As conversações de paz entre os Estados Unidos e o Irão previstas para esta sexta-feira em Bürgenstock, na Suíça, foram canceladas, lançando uma primeira sombra sobre o acordo de cessar-fogo assinado há apenas dois dias pelo presidente Donald Trump e pelo presidente iraniano Masoud Pezeshkian.
A delegação iraniana foi a primeira a suspender a deslocação à Suíça, durante a madrugada, após novos ataques israelitas a posições do Hezbollah no sul do Líbano. Washington seguiu o mesmo caminho, com a Casa Branca a invocar “problemas logísticos” para justificar o cancelamento da viagem do vice-presidente JD Vance, que deveria liderar a delegação norte-americana. O Ministério dos Negócios Estrangeiros suíço confirmou que as conversações não se realizariam.
O encontro em Bürgenstock estava desenhado como o primeiro passo formal de implementação do memorando de entendimento assinado na quarta-feira em Versalhes — um acordo de 60 dias que previa a reabertura do Estreito de Ormuz, o levantamento do bloqueio naval norte-americano e o início de negociações sobre o programa nuclear iraniano. O cancelamento abrupto das primeiras negociações coloca em dúvida a solidez de um processo diplomático que, mesmo antes de arrancar formalmente, revela tensões difíceis de gerir.
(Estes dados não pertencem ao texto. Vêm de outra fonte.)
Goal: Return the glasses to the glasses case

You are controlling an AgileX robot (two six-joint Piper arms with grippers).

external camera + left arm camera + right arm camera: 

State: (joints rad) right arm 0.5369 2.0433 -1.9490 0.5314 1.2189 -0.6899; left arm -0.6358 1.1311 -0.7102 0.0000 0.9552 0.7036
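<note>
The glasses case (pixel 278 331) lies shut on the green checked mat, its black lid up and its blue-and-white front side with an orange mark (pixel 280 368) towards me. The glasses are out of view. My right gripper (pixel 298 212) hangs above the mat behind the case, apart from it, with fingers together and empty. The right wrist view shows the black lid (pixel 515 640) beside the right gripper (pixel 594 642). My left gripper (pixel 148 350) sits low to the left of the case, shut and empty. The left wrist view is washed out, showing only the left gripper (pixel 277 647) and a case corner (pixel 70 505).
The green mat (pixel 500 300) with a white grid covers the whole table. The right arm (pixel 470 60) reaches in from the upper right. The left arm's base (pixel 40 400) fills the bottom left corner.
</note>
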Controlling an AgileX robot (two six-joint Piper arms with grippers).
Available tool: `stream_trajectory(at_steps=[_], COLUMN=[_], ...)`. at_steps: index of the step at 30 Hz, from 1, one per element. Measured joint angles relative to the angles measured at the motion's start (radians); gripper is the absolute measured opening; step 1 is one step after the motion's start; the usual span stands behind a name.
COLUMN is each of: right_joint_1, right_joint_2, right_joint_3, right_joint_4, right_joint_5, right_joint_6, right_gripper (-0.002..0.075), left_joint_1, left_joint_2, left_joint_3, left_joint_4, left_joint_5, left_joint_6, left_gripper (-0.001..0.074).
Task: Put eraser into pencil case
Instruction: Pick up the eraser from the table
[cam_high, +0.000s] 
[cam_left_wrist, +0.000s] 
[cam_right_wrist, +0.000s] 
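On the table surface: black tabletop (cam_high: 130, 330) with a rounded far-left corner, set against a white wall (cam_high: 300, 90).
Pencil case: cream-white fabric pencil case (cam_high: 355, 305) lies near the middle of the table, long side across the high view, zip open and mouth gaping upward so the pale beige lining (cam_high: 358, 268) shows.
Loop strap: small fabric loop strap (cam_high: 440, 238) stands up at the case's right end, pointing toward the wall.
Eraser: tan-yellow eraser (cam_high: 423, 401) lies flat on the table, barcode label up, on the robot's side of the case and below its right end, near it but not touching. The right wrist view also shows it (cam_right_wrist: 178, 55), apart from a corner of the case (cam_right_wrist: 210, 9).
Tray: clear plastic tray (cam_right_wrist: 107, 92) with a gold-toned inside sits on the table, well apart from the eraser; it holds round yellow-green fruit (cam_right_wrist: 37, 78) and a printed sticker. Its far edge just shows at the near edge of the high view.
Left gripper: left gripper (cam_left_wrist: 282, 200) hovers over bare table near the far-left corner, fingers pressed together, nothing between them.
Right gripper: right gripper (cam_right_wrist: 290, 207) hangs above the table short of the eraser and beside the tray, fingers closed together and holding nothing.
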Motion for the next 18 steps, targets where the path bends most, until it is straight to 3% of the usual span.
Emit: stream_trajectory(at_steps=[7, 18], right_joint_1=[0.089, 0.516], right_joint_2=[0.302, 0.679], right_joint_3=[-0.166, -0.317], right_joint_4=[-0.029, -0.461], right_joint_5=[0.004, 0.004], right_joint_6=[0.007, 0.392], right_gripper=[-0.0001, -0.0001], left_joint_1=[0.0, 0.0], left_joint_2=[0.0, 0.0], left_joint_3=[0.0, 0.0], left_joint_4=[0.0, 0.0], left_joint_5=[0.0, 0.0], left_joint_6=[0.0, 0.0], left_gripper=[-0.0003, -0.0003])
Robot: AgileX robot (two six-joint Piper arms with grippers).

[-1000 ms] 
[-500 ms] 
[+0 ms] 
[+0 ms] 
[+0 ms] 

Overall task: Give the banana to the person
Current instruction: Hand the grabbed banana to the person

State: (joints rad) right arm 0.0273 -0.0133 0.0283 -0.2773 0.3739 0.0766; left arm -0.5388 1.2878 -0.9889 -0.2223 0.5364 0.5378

A principal fonte de instabilidade continua a ser Israel. Teerão tem acusado as forças israelitas de múltiplas violações do cessar-fogo no Líbano, e os novos ataques desta madrugada foram a gota de água que levou à suspensão da participação iraniana. O acordo entre Washington e Teerão prevê expressamente o fim das operações militares e a garantia da integridade territorial do Líbano — compromissos que Israel, que não é parte do acordo, não reconhece como vinculativos.
Do lado iraniano, o tom desta semana nunca foi de euforia. O líder supremo Khamenei disse que Trumptinha assinado o acordo “por desespero” e deixou claro que as negociações sobre o programa nuclear não seriam fáceis. A suspensão das conversações de Bürgenstock dá razão aos que alertavam que o memorando de entendimento era um ponto de partida frágil — não um ponto de chegada.